## PROBLEM TO SOLVE
Restate word for word the lines between the start of the material and the line with "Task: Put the", keeping both of those ends and none of the pictures.

## INPUT DATA

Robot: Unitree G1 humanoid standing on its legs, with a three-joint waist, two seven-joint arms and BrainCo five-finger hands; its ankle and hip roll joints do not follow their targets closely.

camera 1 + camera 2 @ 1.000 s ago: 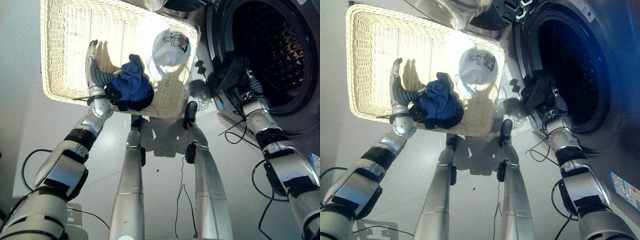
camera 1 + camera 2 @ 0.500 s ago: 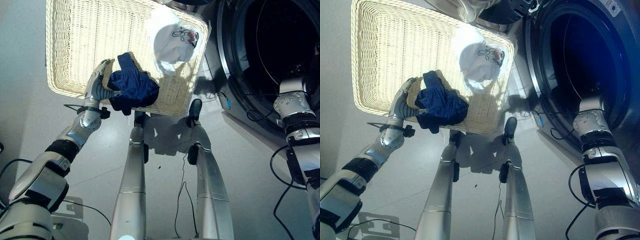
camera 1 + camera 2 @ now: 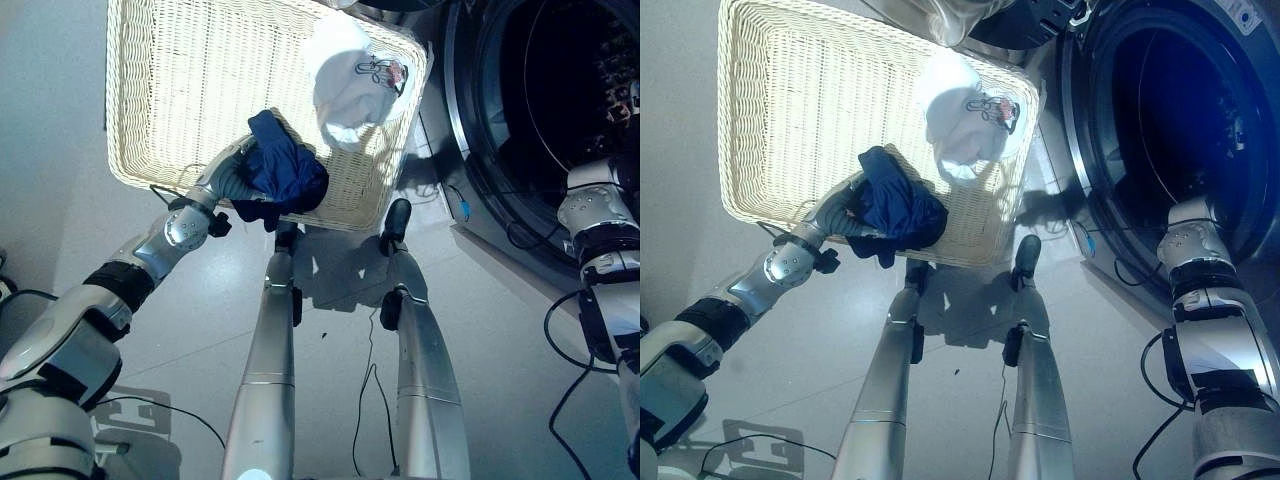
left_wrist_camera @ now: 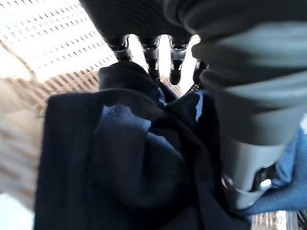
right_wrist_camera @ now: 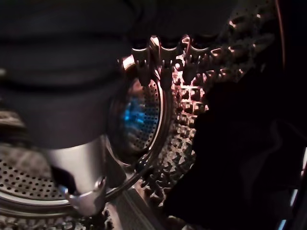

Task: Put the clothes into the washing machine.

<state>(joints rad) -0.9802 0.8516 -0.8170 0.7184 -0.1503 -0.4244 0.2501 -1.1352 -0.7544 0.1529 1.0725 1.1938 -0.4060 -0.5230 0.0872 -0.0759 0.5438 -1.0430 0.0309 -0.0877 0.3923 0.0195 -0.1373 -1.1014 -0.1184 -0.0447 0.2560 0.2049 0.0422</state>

## RESPONSE TO THIS EXERCISE
Robot: Unitree G1 humanoid standing on its legs, with a three-joint waist, two seven-joint arms and BrainCo five-finger hands; its ankle and hip roll joints do not follow their targets closely.

camera 1 + camera 2 @ 1.000 s ago: 
camera 1 + camera 2 @ 0.500 s ago: 
camera 1 + camera 2 @ now: 
left_wrist_camera @ now: 
right_wrist_camera @ now: 

Task: Put the clothes into the washing machine.

Besides this answer, nothing more is needed.